The Democratic resolutions declare that ‘no government programme is anticipated to prevent the awful suffering and economic losses of unemployment.’ That is literally true. But it is just as true of the Democratic as it is of the Republican pronouncements. And no collection of planks of which that is true can properly be called a platform.

Neither party has ever presented to Congress any plan for the prevention of unemployment through the proper regulation of government expenditures and other fiscal measures. The nearest approach to such a plan is the Jones Bill, which will come before the next session. This bill authorizes the expenditure of about one hundred and fifty million dollars on certain public works, after there has been a decline of 20 per cent in contracts awarded for three consecutive months. This bill, far from providing for the prevention of unemployment, does not even provide for initiating remedial measures until there has been at least three months of suffering. How much could such a plan have accomplished in the year 1921, when wages declined over seven billion dollars? It might have relieved 1 per cent of the suffering.

Another objection to the bill is that it does not provide adequate means of telling when there is need of action. A single index — the volume of building contracts awarded — is not a sufficient guide. Indexes of retail prices, money rates, projected capital development, and unemployment, to mention only a few, must all be taken into account.

Still another defect in the bill is that it has to do with only one comparatively small appropriation; whereas, if the principle is sound, it should be applied, as far as feasible, to all appropriations. Why should the principle be utterly ignored in the rest of the four billions of government expenditures? Finally, the bill is concerned solely with periods of depression; but if it is sound public policy to alleviate depressions by regulation of government expenditures, it is equally sound policy to seek to prevent depressions by preventing inflation.

This shows how far the Jones Bill comes from laying down an economic programme based on the right flow of money to consumers as the essential condition of sustained production and employment.

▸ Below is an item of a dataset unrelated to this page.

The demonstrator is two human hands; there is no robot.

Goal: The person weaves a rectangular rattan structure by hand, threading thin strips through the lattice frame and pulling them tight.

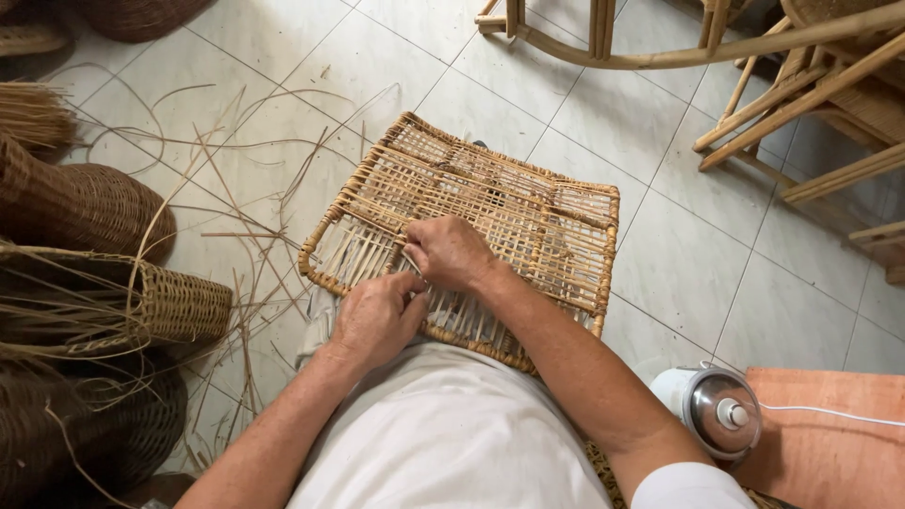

Yet this bill is the nearest thing to such a programme that Congress has even considered. And it is fully as much as appears to-day in the resolutions of either party.

Nevertheless, the flow of money to consumers is one of the causes of prosperity which is absolutely subject to political control. Indeed, the Government plays a part in this control whether or not it wishes to do so. Inevitably. The only question is whether it plays that part intelligently.

The Government cannot play its part intelligently without uprooting and casting aside the fallacious automatic-production-consumption theory; the theory under which it has always confused the forces which are, and the forces which are not, subject to political control; under which, naturally enough, the Government has done those things which it ought not to have done, and left undone those things which it ought to have done; first helping along the vicious spiral of inflation, and then doing little or nothing to prevent the even more vicious spiral of deflation.

Once the Government had rejected that paralyzing theory, it could proceed to gather information, more promptly, more accurately, more comprehensively, than ever before, — especially indexes of unemployment and retail prices and projected capital expenditures, — upon which to determine whether, at any given time, the influence of the Government should be brought to bear toward increasing or decreasing the flow of money to consumers. For all its economic activities the Government would then have a unifying principle. It is now the largest consumer — the greatest spender — in the world, and doubtless will continue to be, whether or not it spends with a view to keeping the country prosperous. Its expenditures are always in addition to the total of private expenditures. Now there are times when private expenditures are too great, other times when they are too small. The Government might regulate its own spending accordingly, thus making the balance right, without exercising any control over private spending.

Meantime, any political party, using such a principle and all that it involves as the underlying structure of its policy, could make a miscellaneous collection of planks into a platform.